それにしても、どうして父がこんな所に居るのであらうか、
胃癌はどうなのであらうか、
その後の消息を私は知らないのだ。
「胃癌はどうですか、どうして斯んな所に居
るのですか、さあ、私の所へ行きませう。」

  私は確かに癩院の中を歩いてゐたのに、は
て、一體此處は何處なのか、私は不思議でな
らなかった。

 「お前達の不幸が、わしをこんなに苦しめる
のだ。」と父はまた咳くやうに云った。私は
はやぼうぼうと泣き乍ら父に取縋つて、その
身體を起さうとした。しかし、父の身體は石
のやうに重かった。

 「落葉が重いのだ、落葉が重いのだ。」
  と父がまた力なく叫んだ。

「少しの内、待ってゐて下さい。今直ぐに取
除けてあけますから……。」  

私はさう答へると、両手で落葉を掻きのけ
た。
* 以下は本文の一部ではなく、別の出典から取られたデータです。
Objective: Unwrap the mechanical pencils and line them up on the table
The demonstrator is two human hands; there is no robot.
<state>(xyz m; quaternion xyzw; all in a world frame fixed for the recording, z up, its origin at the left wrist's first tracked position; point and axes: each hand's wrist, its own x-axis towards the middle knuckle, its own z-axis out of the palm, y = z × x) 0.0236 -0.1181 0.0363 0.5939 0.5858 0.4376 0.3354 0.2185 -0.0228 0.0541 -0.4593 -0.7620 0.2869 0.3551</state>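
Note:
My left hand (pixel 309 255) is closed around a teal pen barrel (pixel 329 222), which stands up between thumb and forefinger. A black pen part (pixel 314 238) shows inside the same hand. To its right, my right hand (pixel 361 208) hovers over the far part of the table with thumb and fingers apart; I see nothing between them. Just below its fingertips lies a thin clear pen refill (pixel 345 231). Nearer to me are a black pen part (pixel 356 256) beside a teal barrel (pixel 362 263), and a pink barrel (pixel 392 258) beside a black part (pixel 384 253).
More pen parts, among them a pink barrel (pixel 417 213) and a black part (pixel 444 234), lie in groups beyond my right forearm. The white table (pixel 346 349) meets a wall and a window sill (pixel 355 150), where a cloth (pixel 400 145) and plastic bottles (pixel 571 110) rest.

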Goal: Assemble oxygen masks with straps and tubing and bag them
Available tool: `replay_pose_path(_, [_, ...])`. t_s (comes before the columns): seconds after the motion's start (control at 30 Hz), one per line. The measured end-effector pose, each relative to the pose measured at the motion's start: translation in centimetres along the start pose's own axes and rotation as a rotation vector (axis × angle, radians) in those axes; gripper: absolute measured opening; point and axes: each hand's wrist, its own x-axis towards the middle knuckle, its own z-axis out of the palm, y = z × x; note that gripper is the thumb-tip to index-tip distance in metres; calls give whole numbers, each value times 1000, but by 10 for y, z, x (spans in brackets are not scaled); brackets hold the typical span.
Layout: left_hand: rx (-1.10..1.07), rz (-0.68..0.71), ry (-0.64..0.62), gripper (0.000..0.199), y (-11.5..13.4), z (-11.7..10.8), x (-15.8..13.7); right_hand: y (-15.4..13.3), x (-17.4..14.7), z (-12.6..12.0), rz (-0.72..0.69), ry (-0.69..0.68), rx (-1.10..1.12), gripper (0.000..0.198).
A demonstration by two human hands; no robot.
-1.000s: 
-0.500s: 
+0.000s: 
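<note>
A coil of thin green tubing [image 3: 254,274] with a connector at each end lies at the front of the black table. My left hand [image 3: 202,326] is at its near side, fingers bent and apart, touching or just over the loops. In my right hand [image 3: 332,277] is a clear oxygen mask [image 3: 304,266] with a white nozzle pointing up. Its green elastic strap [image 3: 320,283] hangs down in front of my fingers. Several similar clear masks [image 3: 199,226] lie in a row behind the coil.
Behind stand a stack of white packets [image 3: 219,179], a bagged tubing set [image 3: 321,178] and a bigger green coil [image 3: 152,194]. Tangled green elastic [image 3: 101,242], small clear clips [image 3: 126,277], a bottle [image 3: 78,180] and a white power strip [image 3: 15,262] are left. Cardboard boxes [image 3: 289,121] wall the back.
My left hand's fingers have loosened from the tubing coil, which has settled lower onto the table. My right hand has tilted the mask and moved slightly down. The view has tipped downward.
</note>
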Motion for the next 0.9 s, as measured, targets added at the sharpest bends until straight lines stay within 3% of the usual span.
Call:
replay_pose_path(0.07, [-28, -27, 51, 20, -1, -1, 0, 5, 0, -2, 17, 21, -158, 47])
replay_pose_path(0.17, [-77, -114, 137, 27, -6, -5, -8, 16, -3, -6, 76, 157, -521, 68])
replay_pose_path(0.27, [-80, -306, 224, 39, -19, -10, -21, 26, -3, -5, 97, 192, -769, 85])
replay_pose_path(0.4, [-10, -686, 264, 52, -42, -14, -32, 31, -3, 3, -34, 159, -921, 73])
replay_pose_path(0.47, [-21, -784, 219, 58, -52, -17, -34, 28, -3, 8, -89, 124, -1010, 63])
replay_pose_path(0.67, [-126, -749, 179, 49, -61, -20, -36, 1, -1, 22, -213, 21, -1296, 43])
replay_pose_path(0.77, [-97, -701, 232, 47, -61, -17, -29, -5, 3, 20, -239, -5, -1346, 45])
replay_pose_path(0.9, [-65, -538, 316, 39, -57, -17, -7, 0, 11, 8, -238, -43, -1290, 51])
雨に濕つて、古い落葉は重かつた。 苔の
馨りが私の鼻を掠めた。しかし、幾ら掻いて
も、後から後からと落葉が降り注いで、父の
身體にはなかなかとどかない。私は次第に疲れ
て來た。腕が痛くなり、息が切れた。私は
悲しくなって、母を呼んだ、兄を呼んだ……。

   どの位経つたのであらうか。
  私は激しい疲勞のために、その揚に尻もち
をついた。ぜいぜいと息か切れた。降り積る
落葉は見る見る父の顔も足も埋め盡して、か
らから佗しい音を立てた。

「噫、父よ、父よ……。」

 日はとつぷりと暮れて、雨はさびさびと降
つてゐた。

「親不孝者、親不孝者……。」

  何處からか苦しげに呻く父の聲が、私の耳
元に、風のやうに流れてゐた……。